His next idea was even more inspired, but by no means economical. Mitchum wanted to costar in the film with Elvis Presley. The young musical sensation had appeared in just one film so far,
Love Me Tender,
stealing the picture right out from under the nominal star (and Mitchum’s friend), Richard Egan. In
Thunder Road,
Mitchum wanted Presley to play his character’s upstart young brother.

He showed up at Elvis’s hotel suite one day, with a screenplay in one hand and a fifth of scotch in the other. Members of Presley’s omnipresent posse escorted
him inside to meet the twenty-two-year-old King. Elvis was a confessed fan of Mitchum’s and confided that the actor’s high, upswept hairstyle in one picture had been the inspiration for his own much-talked-about pompadour. Mitchum chuckled, poured himself a drink. They chewed the fat, Bob trotting out some old standards, the escape from the chain gang, snapping hound dogs, and such.
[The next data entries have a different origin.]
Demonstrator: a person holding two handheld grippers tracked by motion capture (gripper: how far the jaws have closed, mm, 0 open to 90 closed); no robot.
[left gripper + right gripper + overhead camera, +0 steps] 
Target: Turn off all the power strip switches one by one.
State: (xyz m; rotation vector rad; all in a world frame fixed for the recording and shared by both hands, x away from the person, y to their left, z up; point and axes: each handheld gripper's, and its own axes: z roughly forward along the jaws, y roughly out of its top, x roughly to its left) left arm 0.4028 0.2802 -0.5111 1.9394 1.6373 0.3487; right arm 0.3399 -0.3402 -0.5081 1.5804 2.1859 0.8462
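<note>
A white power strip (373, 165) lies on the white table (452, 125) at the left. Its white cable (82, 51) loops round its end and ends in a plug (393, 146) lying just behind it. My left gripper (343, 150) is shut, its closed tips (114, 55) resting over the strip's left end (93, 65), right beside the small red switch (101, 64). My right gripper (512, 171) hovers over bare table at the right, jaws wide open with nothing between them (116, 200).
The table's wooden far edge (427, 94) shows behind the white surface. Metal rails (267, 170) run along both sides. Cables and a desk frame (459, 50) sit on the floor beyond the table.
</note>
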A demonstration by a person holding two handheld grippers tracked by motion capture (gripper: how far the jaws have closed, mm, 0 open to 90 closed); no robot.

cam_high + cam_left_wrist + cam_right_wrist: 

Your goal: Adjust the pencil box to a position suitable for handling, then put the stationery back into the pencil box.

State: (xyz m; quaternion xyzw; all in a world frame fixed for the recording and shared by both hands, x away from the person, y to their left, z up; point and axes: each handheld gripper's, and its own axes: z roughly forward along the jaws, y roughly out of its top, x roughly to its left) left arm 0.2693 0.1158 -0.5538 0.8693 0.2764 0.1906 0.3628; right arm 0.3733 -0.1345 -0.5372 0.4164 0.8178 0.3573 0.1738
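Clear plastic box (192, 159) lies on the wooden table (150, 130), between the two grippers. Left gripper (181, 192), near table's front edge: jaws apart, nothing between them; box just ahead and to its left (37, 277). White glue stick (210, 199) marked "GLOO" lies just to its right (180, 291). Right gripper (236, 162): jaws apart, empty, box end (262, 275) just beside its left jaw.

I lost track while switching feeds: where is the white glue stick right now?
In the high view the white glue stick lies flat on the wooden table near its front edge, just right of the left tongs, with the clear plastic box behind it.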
Elvis told his friend Russ Tamblyn that Mitchum’s exciting stories had left him “all shook up.”

At last, feeling the two of them had established a pretty good rapport, Mitchum got down to business. “Here’s the fuckin’ script,” he said. “Let’s get together and do it.”

According to Presley’s pal Lamar Fike, a witness to the meeting, Elvis told Mitchum they would have to discuss it with his manager.

Mitchum said, “Fuck, I’m talking to you. I don’t need to talk to your manager. Let’s do the picture.”

“Well, I can’t,” Elvis said. “Not unless the Colonel says I can.”

Colonel Parker didn’t care about sentimental shit like Mitchum’s influential hairdo. The price for Presley was most of
Thunder Road’s
estimated budget, and that was more or less the end of that. Presley did accept an invitation to come over to the Mandeville house one weekend. Young Chris Mitchum, used to seeing famous faces drop by and pretty blase about it, was stunned by the visit. Gregory Peck, Jane Russell, these people were just . . . neighbors. Here was a star! Presley ate roast beef at the dinner table, then played the piano and sang and did a couple of duets with his host. Bob’s stock climbed several points in his children’s
eyes.

Mitchum’s oldest son, sixteen-year-old Jim, had sprouted up to his father’s size and was getting bigger, and people often joked that they looked like twins. Bob decided to give him a taste of the family business and cast him to play Luke’s young brother, offering him a minimum salary of $280 a week. “I’m a producer first and a father second,” Mitchum said. Other roles went to Gene Barry (the federal lawman), Jacques Aubuchon (the gangster villain), Mitch Ryan and Peter Breck (young punks), and to singer and Las Vegas lounge sensation Keely Smith, making her acting debut as Luke’s chanteuse girlfriend. “Robert had come into the office one day some time before,” said Reva, “and he said, ‘I have heard the greatest record of all time!’ He was just crazy about that record, Louis Prima and this girl he said had a great voice, Keely Smith. So fade out, and now we’re casting
Thunder Road
and Robert says, ‘Let’s see if we can talk to Keely Smith about the part.’ He wanted her and that was that. He had a theory that anyone who could sing, who could deliver a lyric, could act. This didn’t turn out to be correct, but she was a very nice lady.”